## What you are asked to do
Omit the pictures and print exactly the lines of the listing below, starting at the first and ending at the line containing "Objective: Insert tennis".
»»
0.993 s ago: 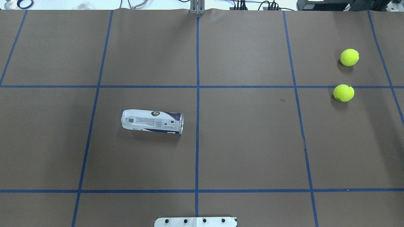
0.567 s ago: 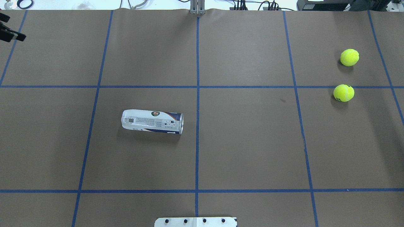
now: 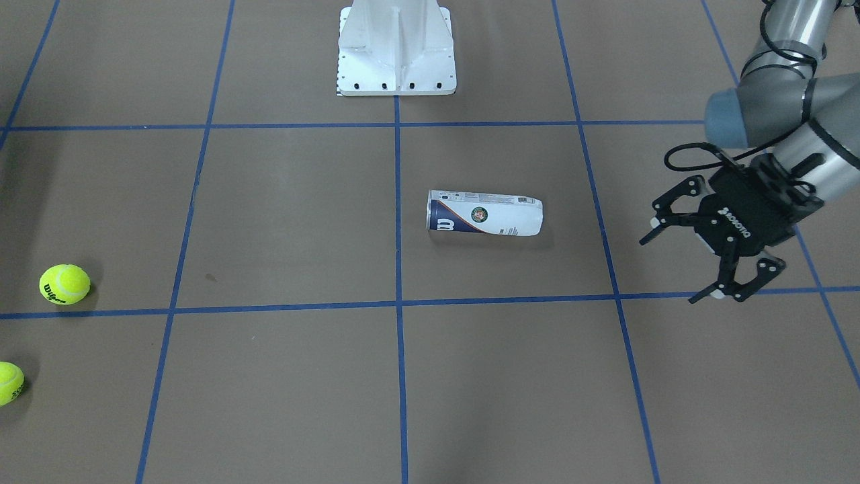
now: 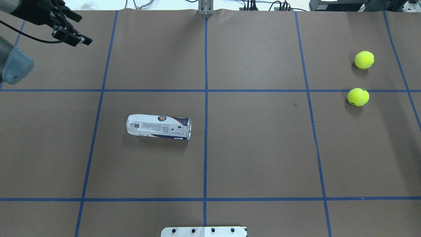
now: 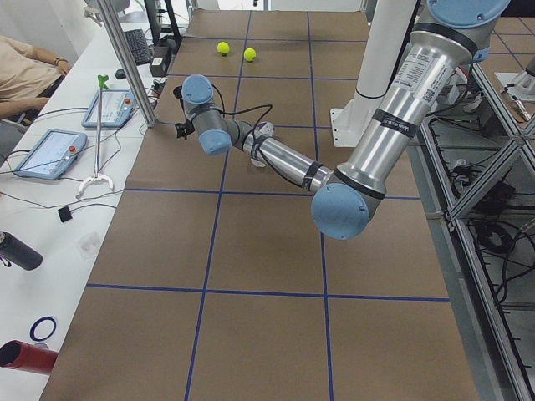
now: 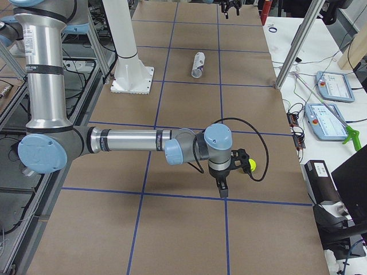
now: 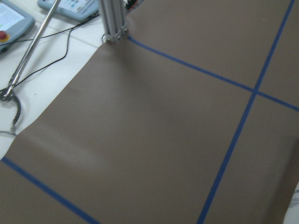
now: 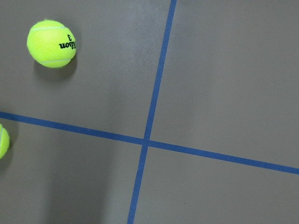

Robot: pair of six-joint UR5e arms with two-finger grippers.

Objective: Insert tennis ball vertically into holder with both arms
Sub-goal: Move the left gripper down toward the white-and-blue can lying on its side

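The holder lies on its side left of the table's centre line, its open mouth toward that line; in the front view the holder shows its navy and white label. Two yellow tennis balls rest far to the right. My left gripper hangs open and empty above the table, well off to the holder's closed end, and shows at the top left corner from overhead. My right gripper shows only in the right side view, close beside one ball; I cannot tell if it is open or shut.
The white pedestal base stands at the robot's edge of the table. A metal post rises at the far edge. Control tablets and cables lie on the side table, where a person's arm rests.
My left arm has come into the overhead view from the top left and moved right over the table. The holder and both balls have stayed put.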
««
## Result for this task
0.993 s ago: 
0.567 s ago: 
now: 
now: 
now: 
now: 
now: 
now: 

Robot: pair of six-joint UR5e arms with two-finger grippers.

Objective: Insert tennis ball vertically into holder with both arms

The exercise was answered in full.